> What to produce:
Starting at the first line of the listing below, repeat each line exactly until the line containing "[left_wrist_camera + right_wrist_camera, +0", which you include. Leave out pictures.

------------------------------------------------------------------------

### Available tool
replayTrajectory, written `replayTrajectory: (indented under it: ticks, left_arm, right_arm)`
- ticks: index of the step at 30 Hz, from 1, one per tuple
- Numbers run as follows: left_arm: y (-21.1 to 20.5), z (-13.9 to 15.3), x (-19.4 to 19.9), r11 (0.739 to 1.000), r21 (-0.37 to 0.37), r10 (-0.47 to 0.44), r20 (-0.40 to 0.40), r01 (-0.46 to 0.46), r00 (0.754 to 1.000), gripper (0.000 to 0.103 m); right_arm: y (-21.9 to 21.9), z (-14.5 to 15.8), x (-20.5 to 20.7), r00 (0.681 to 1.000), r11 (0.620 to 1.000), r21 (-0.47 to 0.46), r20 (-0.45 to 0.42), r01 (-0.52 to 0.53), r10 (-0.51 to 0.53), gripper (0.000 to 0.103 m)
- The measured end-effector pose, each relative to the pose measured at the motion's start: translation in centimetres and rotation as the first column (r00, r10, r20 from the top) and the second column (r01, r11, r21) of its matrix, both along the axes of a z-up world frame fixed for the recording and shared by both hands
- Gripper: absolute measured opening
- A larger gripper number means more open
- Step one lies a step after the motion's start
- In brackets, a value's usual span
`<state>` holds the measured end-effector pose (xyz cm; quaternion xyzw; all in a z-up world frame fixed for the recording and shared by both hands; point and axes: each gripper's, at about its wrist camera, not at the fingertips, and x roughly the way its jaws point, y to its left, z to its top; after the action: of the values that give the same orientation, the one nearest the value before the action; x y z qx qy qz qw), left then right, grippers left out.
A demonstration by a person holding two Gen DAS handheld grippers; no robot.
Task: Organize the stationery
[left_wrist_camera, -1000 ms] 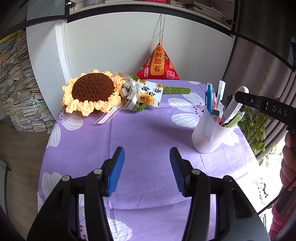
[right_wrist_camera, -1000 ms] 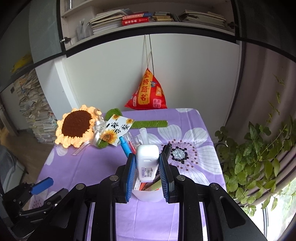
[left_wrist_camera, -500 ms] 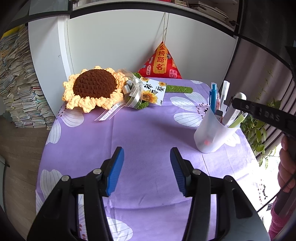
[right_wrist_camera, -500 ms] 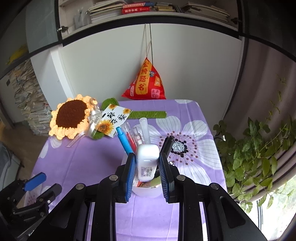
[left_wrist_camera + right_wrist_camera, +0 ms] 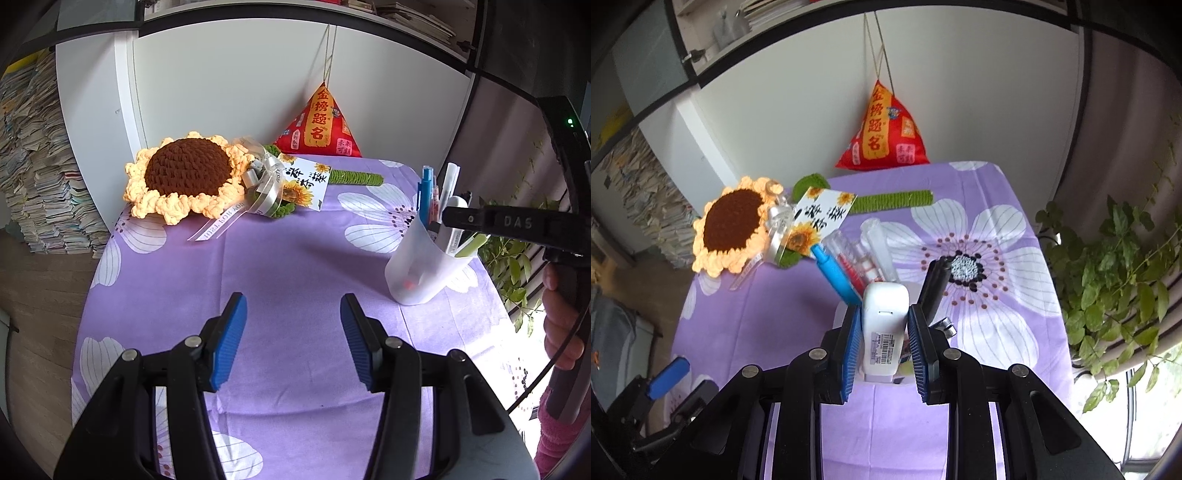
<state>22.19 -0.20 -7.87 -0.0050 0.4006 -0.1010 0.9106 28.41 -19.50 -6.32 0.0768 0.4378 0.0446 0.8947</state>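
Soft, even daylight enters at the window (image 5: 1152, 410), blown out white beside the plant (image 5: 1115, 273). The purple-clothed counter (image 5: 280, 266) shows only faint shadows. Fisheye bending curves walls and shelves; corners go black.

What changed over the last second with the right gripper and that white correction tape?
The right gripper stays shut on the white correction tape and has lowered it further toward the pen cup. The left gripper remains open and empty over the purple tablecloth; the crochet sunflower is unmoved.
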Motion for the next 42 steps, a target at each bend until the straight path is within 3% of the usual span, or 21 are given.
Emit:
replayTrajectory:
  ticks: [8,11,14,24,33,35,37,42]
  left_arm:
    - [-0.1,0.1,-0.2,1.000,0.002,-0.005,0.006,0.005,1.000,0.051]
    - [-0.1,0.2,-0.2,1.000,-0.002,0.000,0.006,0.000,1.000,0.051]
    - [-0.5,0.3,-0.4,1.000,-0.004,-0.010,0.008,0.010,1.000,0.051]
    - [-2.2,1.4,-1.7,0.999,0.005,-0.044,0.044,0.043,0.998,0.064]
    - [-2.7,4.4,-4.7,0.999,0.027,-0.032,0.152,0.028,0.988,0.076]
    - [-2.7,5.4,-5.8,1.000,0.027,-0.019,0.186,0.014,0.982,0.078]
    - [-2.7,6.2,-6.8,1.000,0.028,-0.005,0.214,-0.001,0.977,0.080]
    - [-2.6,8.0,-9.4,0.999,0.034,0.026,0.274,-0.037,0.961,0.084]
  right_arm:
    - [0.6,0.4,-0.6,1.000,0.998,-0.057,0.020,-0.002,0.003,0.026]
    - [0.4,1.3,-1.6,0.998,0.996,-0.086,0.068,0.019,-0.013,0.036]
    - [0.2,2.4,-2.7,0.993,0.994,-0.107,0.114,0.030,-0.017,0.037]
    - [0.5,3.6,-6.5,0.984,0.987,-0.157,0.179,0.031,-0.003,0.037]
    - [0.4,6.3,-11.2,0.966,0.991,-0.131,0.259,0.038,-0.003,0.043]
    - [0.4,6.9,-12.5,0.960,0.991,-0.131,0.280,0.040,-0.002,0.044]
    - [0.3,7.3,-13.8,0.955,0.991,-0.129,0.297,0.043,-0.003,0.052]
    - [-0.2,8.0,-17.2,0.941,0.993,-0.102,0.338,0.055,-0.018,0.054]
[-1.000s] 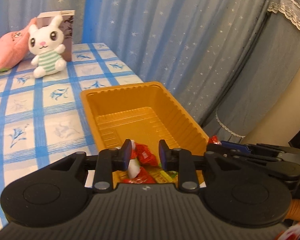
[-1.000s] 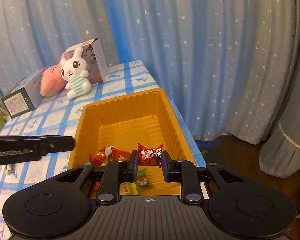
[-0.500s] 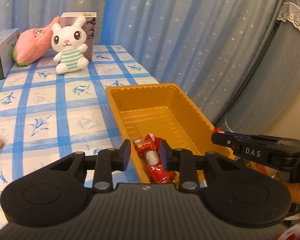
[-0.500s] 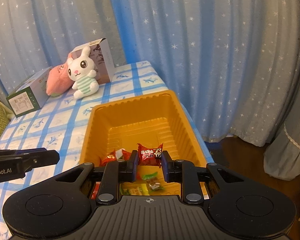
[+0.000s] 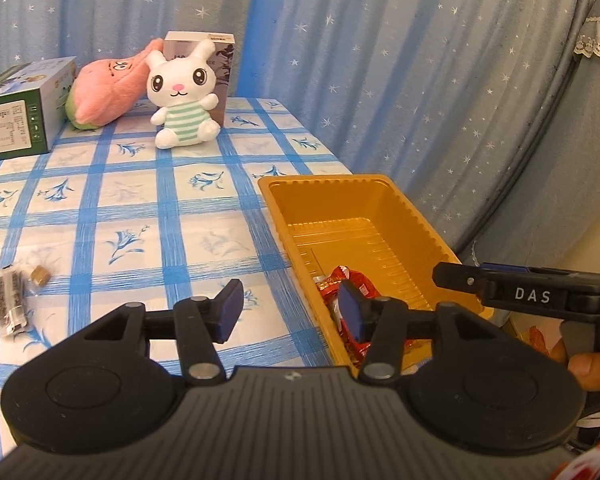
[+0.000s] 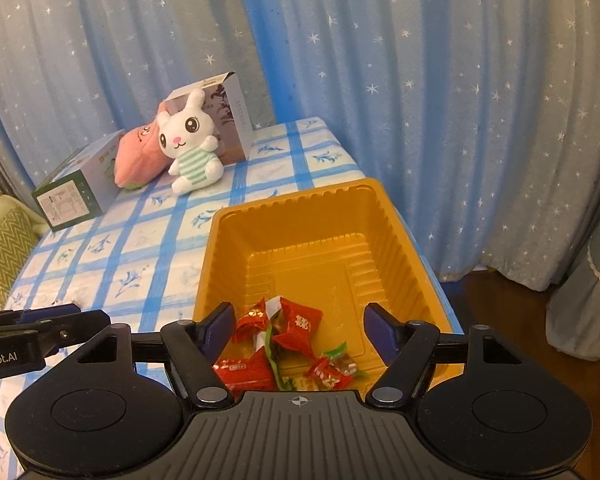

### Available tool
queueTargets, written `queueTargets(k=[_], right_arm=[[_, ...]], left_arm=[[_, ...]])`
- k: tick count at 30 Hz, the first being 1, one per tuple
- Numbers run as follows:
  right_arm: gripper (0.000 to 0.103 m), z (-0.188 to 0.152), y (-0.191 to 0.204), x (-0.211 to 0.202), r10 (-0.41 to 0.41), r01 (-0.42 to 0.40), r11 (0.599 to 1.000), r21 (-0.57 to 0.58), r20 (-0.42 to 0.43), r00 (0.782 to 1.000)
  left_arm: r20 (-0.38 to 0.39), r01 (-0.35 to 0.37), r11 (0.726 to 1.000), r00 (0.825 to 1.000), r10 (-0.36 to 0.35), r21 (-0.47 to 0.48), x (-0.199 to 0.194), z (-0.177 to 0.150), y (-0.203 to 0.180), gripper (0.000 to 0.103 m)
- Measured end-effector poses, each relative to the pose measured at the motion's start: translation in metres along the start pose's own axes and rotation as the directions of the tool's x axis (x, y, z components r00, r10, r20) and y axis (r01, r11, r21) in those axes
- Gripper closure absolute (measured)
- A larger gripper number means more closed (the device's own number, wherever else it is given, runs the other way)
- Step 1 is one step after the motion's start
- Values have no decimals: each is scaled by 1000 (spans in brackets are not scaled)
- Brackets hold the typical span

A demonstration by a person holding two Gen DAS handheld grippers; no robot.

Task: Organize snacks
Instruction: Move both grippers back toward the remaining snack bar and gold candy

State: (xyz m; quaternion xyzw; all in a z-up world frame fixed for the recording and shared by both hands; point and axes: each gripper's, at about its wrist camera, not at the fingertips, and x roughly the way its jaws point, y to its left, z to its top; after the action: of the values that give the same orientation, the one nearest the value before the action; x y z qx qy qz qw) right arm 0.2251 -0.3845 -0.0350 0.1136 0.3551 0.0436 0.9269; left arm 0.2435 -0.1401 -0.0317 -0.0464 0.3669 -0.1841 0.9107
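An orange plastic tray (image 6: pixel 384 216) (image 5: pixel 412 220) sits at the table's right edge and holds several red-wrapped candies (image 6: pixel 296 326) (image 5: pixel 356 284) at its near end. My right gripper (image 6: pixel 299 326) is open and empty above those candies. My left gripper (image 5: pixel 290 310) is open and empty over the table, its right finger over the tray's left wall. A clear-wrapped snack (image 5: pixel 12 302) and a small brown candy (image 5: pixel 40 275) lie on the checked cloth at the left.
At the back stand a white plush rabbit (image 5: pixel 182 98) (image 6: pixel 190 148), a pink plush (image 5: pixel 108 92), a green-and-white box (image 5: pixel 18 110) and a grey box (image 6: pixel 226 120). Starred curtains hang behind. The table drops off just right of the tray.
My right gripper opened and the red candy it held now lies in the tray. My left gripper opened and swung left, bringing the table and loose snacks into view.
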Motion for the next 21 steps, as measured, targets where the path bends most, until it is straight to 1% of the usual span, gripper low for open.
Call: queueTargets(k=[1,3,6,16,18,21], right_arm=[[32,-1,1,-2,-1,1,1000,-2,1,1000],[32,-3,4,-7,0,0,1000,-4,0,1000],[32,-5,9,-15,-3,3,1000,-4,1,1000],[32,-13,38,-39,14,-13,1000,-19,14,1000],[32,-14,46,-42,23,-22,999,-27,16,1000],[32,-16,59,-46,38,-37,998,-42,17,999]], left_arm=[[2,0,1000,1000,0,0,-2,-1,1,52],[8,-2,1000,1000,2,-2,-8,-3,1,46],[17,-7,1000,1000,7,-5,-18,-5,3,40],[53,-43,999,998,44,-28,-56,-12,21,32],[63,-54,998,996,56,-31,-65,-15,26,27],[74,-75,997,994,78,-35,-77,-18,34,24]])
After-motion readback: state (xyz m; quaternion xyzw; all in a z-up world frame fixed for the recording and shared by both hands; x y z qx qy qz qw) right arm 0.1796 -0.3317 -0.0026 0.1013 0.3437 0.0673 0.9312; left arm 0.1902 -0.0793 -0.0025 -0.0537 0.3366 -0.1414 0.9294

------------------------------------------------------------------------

> Answer for this exercise:
### Available tool
replayTrajectory, written `replayTrajectory: (indented under it: ticks, left_arm, right_arm)`
- ticks: index of the step at 30 Hz, from 1, one per tuple
- Numbers run as follows: left_arm: y (-21.1 to 20.5), z (-13.9 to 15.3), x (-19.4 to 19.9), r11 (0.739 to 1.000), r21 (-0.37 to 0.37), r10 (-0.47 to 0.44), r20 (-0.40 to 0.40), r01 (-0.46 to 0.46), r00 (0.754 to 1.000), gripper (0.000 to 0.103 m); right_arm: y (-21.9 to 21.9), z (-14.5 to 15.8), x (-20.5 to 20.7), r00 (0.681 to 1.000), r11 (0.620 to 1.000), r21 (-0.47 to 0.46), r20 (-0.45 to 0.42), r01 (-0.52 to 0.53), r10 (-0.51 to 0.53), gripper (0.000 to 0.103 m)
- The measured end-effector pose, each relative to the pose measured at the motion's start: translation in centimetres and rotation as the first column (r00, r10, r20 from the top) and the second column (r01, r11, r21) of its matrix, both along the axes of a z-up world frame fixed for the recording and shared by both hands
- Gripper: absolute measured opening
- A larger gripper number means more open
- Step one lies a step after the motion's start
- In brackets, a value's usual span
`<state>` holds the measured end-effector pose (xyz cm; quaternion xyzw; all in a z-up world frame fixed for the recording and shared by both hands; point and axes: each gripper's, at about its wrist camera, not at the fingertips, and x roughly the way its jaws point, y to its left, z to its top; after the action: of the values that give the same orientation, the one nearest the value before the action; x y z qx qy qz qw), left then right, grippers left out.
A demonstration by a person holding two Gen DAS handheld grippers; no robot.
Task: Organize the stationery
[left_wrist_camera, -1000 ms] 
[right_wrist_camera, -1000 ms] 
[left_wrist_camera, -500 ms] 
[right_wrist_camera, -500 ms] 
[left_wrist_camera + right_wrist_camera, +0 ms] 

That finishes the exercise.